- **Task prompt**
Restate every line of the material below word for word, skipping the images.
━━━━━━━━━━━━━━━━━━━━
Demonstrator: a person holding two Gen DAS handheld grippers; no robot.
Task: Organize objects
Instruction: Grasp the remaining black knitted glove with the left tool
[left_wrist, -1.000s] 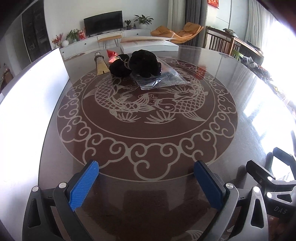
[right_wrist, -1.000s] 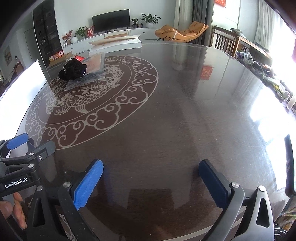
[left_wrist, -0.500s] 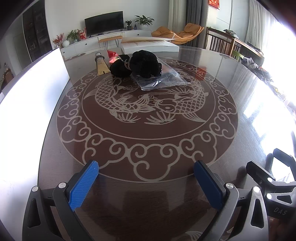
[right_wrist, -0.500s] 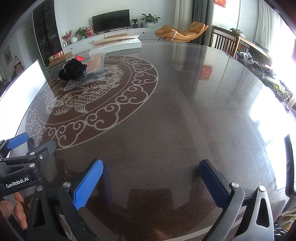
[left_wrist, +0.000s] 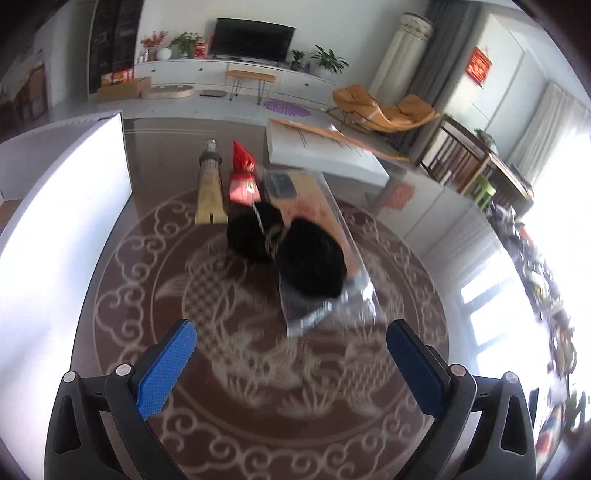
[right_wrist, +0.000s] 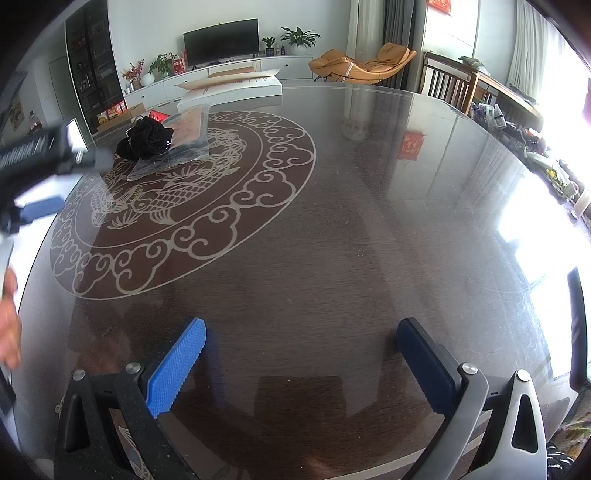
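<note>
Two black fuzzy bundles (left_wrist: 295, 254) lie on the dark round table (left_wrist: 122, 332), joined by a cord. The right one rests on a clear plastic bag holding an orange card (left_wrist: 317, 218). A red packet (left_wrist: 242, 177) and a tan lighthouse-shaped bottle (left_wrist: 210, 188) lie behind them. My left gripper (left_wrist: 291, 354) is open, above the table, just short of the bundles. My right gripper (right_wrist: 301, 354) is open and empty over bare table; the bundles (right_wrist: 147, 140) show far left there, with the left gripper (right_wrist: 33, 206) blurred at the left edge.
A tall white panel (left_wrist: 62, 221) stands along the table's left edge. A flat white box (left_wrist: 317, 151) lies at the table's far side. Chairs (left_wrist: 461, 155) and a cluttered bench stand to the right of the table.
My left gripper has lifted and moved forward toward the black bundles, which now sit much closer and look blurred. My right gripper has stayed in place.
</note>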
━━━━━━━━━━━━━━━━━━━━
- **Answer for the task**
Demonstrator: a person holding two Gen DAS handheld grippers; no robot.
Task: Organize objects
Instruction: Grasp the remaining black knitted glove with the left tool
[left_wrist, -1.000s] 
[right_wrist, -1.000s] 
[left_wrist, -0.500s] 
[right_wrist, -0.500s] 
[left_wrist, +0.000s] 
[right_wrist, +0.000s] 
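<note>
Two black fuzzy bundles (left_wrist: 295, 254) lie on the dark round table (left_wrist: 122, 332), joined by a cord. The right one rests on a clear plastic bag holding an orange card (left_wrist: 317, 218). A red packet (left_wrist: 242, 177) and a tan lighthouse-shaped bottle (left_wrist: 210, 188) lie behind them. My left gripper (left_wrist: 291, 354) is open, above the table, just short of the bundles. My right gripper (right_wrist: 301, 354) is open and empty over bare table; the bundles (right_wrist: 147, 140) show far left there, with the left gripper (right_wrist: 33, 206) blurred at the left edge.
A tall white panel (left_wrist: 62, 221) stands along the table's left edge. A flat white box (left_wrist: 317, 151) lies at the table's far side. Chairs (left_wrist: 461, 155) and a cluttered bench stand to the right of the table.
My left gripper has lifted and moved forward toward the black bundles, which now sit much closer and look blurred. My right gripper has stayed in place.
</note>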

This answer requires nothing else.